● Required work:
Across the lines of the records below, how many have the string "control" in them? Answer with the number alone.

● Supplied information:
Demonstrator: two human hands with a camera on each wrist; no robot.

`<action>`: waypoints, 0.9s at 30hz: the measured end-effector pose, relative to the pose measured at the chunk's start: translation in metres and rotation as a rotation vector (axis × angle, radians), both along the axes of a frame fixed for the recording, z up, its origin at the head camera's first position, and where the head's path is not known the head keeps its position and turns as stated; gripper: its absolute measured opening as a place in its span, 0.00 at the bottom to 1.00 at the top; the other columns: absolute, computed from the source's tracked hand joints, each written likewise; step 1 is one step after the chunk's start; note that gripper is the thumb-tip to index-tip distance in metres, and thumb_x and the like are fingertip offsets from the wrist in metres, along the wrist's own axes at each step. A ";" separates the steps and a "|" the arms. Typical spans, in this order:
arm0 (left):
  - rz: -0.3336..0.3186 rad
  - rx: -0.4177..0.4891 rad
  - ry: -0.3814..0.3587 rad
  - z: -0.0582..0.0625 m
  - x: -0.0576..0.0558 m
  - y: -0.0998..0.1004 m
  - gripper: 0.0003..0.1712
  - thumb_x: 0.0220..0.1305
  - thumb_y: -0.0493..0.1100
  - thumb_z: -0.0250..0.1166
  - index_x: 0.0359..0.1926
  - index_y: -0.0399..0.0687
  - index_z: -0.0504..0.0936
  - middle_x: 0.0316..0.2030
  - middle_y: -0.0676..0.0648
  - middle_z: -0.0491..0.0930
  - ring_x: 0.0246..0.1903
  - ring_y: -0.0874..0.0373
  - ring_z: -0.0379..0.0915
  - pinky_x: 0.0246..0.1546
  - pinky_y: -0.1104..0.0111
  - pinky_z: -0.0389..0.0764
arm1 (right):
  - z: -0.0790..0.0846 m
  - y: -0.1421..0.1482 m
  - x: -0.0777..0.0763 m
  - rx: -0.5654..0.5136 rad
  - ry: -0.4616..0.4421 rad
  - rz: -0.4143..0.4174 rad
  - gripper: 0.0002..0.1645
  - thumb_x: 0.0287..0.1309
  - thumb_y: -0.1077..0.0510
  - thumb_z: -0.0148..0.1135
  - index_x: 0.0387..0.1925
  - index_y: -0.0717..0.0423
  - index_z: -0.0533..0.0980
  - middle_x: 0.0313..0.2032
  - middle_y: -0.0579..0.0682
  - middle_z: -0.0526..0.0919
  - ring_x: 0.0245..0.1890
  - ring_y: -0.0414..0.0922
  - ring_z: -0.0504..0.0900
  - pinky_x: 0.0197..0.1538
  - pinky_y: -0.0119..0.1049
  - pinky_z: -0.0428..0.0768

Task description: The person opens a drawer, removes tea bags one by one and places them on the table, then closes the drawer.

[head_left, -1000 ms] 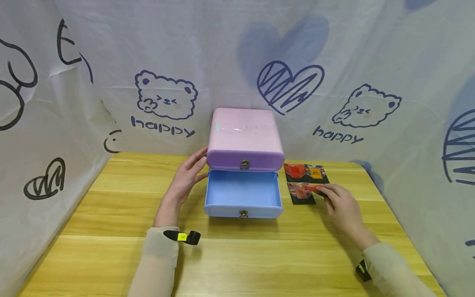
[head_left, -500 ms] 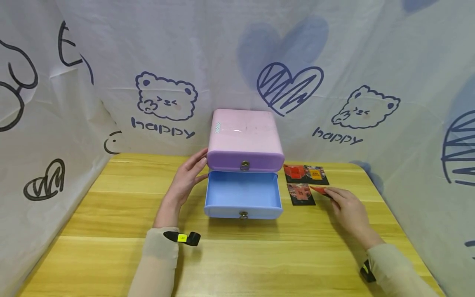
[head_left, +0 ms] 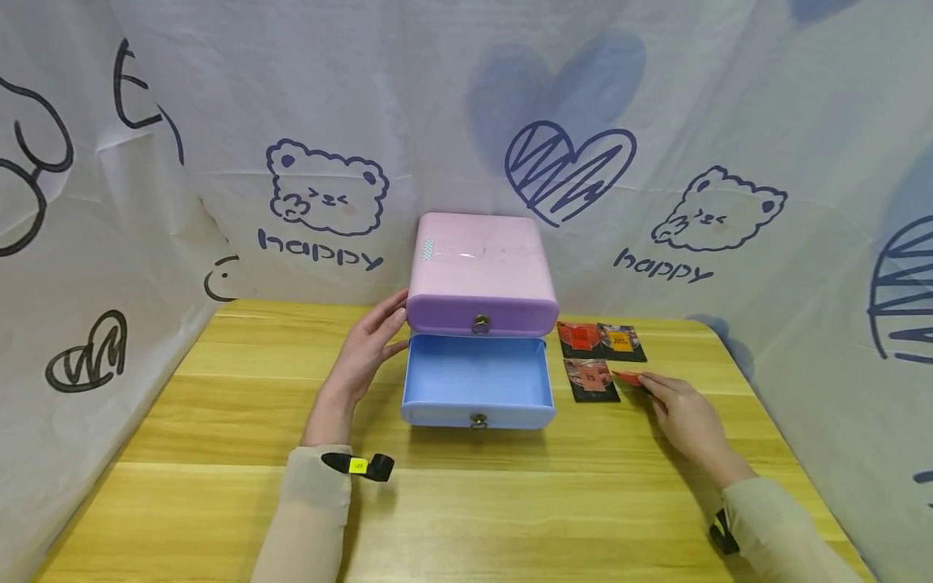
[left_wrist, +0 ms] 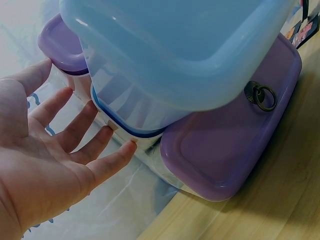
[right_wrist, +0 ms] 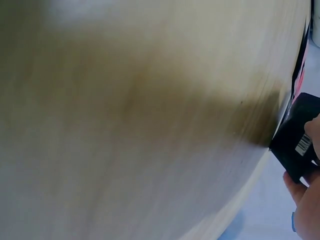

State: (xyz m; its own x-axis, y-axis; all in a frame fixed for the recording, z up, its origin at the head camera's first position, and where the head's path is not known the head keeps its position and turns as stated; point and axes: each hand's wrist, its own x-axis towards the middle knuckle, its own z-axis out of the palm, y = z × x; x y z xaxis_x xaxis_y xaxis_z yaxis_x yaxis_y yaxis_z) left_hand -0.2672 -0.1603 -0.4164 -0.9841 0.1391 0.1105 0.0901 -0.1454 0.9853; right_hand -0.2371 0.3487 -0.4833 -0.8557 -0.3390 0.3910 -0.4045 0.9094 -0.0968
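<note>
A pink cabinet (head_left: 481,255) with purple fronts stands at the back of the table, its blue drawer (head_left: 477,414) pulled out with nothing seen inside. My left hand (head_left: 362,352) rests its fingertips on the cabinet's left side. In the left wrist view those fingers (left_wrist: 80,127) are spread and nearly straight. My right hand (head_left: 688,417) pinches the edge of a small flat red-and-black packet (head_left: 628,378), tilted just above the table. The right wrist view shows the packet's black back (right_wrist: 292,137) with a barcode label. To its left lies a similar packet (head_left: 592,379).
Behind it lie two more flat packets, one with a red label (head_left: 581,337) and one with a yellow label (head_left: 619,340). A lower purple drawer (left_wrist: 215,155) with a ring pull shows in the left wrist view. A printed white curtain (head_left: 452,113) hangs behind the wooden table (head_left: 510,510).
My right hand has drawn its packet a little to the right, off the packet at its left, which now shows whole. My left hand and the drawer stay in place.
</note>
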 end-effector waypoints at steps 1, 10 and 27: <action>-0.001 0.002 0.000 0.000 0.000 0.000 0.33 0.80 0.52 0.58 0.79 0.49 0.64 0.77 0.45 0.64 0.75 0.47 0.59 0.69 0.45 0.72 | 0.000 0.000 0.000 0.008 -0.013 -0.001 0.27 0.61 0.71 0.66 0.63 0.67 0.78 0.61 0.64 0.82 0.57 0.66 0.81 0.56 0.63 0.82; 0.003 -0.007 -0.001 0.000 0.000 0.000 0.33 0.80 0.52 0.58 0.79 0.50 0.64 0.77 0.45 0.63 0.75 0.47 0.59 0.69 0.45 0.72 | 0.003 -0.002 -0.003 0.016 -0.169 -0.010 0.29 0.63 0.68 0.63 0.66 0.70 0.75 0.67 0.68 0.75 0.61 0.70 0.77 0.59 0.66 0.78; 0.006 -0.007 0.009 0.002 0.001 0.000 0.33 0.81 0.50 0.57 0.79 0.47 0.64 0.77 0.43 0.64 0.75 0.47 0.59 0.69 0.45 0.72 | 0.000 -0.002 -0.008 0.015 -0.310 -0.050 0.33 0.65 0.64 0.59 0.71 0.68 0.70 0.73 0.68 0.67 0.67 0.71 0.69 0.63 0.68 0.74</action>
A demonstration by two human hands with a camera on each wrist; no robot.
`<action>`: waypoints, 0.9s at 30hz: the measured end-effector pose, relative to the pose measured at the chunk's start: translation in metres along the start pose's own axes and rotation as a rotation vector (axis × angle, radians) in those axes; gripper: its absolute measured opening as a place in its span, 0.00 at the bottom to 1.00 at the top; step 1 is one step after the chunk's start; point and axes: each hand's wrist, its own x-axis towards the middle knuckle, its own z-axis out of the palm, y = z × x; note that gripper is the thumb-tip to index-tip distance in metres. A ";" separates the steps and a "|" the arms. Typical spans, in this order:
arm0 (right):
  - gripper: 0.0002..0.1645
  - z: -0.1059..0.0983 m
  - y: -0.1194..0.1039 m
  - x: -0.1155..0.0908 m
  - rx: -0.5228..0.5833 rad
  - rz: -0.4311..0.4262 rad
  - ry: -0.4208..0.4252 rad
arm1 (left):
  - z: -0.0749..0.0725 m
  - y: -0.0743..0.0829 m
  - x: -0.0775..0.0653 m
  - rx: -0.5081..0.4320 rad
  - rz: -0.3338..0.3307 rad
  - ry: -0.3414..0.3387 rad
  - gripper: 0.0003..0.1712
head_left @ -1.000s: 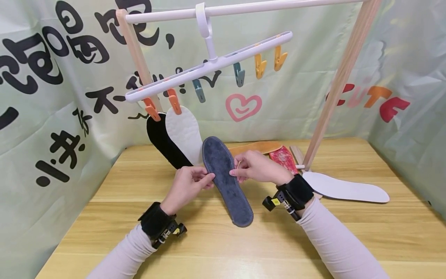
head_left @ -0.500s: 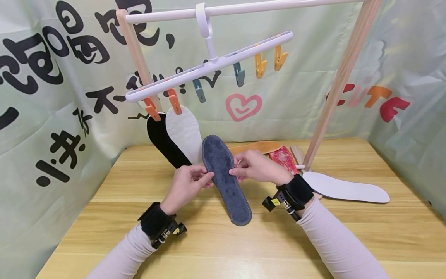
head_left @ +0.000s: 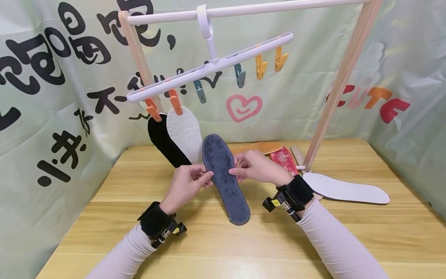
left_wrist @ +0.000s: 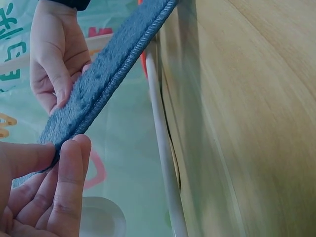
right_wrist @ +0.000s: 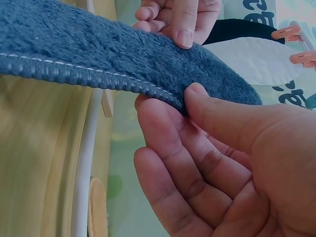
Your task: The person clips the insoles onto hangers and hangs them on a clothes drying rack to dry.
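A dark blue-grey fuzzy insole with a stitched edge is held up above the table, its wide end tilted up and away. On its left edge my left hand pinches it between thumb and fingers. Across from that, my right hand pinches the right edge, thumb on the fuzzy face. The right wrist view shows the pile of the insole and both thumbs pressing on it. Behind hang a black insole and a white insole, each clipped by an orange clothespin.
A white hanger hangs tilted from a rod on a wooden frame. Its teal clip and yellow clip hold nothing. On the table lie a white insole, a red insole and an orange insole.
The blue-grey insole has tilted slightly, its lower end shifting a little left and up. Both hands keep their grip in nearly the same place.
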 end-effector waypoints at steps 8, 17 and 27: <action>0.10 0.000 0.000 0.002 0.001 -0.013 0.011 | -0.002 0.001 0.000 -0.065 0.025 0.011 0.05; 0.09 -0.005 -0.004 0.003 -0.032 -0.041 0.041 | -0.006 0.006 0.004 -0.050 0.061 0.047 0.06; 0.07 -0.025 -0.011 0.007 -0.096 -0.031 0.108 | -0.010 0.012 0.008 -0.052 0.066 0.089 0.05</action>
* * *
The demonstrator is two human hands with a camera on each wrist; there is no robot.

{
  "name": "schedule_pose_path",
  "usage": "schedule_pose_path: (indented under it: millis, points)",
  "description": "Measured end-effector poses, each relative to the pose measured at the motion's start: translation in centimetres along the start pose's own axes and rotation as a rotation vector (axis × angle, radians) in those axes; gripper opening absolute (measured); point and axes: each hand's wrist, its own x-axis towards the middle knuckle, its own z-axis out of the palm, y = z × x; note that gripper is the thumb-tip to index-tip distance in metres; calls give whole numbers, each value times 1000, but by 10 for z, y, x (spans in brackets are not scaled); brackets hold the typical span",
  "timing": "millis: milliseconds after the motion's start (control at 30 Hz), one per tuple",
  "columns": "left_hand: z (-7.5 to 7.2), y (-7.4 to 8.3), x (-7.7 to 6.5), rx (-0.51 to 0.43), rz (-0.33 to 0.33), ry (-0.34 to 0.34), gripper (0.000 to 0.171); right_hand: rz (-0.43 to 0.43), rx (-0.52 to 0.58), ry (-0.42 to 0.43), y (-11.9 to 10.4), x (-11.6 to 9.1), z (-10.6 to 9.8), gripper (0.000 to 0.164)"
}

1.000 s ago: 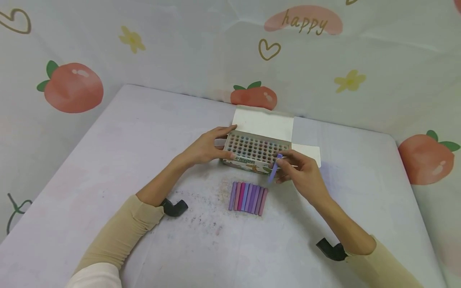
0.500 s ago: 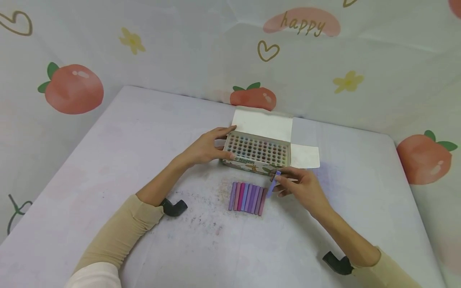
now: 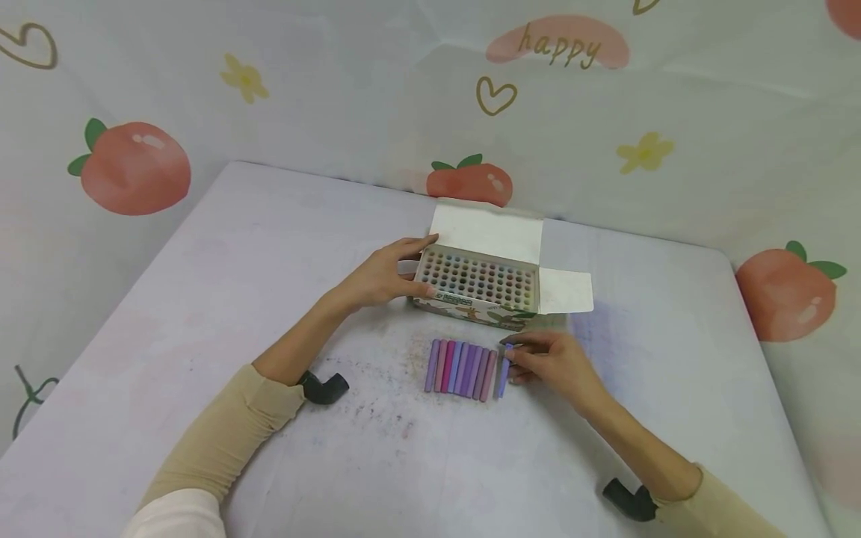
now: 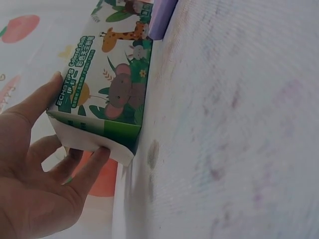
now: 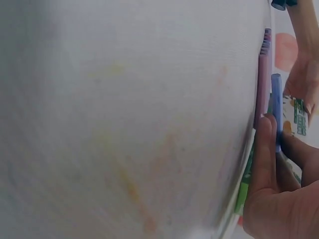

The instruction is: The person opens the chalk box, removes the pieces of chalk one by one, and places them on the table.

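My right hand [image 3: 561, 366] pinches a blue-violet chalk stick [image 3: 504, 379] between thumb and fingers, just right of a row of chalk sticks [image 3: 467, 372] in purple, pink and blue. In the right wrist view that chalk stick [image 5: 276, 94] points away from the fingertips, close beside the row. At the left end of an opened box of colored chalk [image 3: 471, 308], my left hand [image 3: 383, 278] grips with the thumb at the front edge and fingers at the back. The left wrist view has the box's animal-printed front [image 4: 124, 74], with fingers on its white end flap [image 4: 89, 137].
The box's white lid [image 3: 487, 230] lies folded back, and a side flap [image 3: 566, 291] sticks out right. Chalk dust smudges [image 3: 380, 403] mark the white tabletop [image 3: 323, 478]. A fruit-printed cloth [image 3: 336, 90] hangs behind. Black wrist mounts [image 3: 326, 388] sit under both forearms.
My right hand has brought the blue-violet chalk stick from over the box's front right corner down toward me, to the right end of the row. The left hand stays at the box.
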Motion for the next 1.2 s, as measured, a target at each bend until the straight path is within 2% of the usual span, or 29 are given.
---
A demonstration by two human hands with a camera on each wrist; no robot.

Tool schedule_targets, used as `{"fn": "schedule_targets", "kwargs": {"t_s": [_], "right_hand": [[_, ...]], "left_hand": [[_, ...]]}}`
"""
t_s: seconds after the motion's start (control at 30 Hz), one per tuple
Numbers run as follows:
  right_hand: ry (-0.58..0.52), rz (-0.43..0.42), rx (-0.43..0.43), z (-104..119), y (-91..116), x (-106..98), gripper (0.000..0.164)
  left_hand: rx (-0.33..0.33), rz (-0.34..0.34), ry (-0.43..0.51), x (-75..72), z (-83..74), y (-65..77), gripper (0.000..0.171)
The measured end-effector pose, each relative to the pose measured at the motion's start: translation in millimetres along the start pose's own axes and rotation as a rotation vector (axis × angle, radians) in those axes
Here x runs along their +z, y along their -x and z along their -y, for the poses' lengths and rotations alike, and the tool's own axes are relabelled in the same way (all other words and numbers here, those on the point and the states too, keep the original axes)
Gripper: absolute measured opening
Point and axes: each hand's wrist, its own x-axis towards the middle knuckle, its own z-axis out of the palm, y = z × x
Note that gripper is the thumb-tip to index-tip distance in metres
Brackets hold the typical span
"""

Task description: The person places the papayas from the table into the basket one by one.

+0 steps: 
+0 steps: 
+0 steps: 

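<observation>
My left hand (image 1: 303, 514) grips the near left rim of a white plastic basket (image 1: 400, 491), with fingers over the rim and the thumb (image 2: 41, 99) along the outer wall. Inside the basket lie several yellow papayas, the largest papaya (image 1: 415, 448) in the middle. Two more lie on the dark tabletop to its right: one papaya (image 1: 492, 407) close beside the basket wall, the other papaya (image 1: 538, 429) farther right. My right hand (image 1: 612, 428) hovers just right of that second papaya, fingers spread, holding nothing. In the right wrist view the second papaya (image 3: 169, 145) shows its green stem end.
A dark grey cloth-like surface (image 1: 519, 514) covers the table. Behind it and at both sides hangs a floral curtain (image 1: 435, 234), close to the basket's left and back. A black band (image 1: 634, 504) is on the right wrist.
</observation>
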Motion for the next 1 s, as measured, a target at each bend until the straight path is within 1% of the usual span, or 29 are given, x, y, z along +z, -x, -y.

● Problem solution:
2